* **TASK DESCRIPTION**: After locating the line that contains "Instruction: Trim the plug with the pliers" in the material below, copy that line and each one following it, exactly, up to the last line. Pictures stay out.

[Opening DATA section]

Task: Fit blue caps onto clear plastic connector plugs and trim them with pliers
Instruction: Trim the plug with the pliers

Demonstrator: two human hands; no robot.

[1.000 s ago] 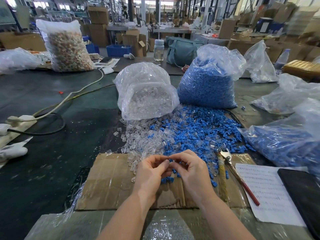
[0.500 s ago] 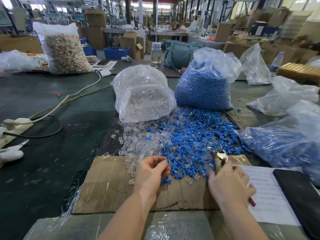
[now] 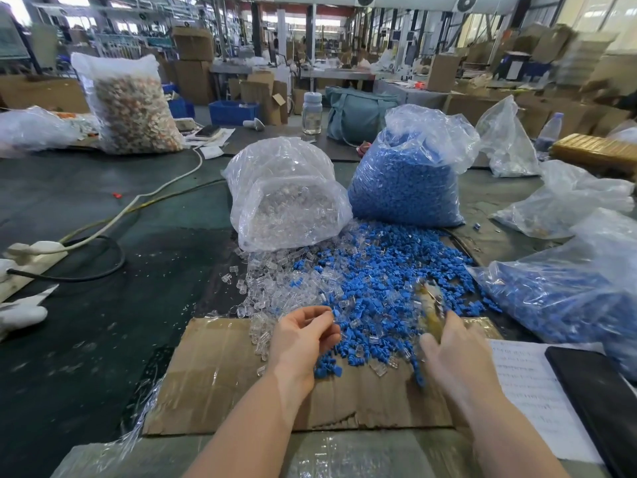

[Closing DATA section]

* **SOLUTION**:
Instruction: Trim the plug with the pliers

Demonstrator: two human hands; no robot.

[1.000 s ago] 
[0.500 s ago] 
[now] 

There's nothing more to this exercise.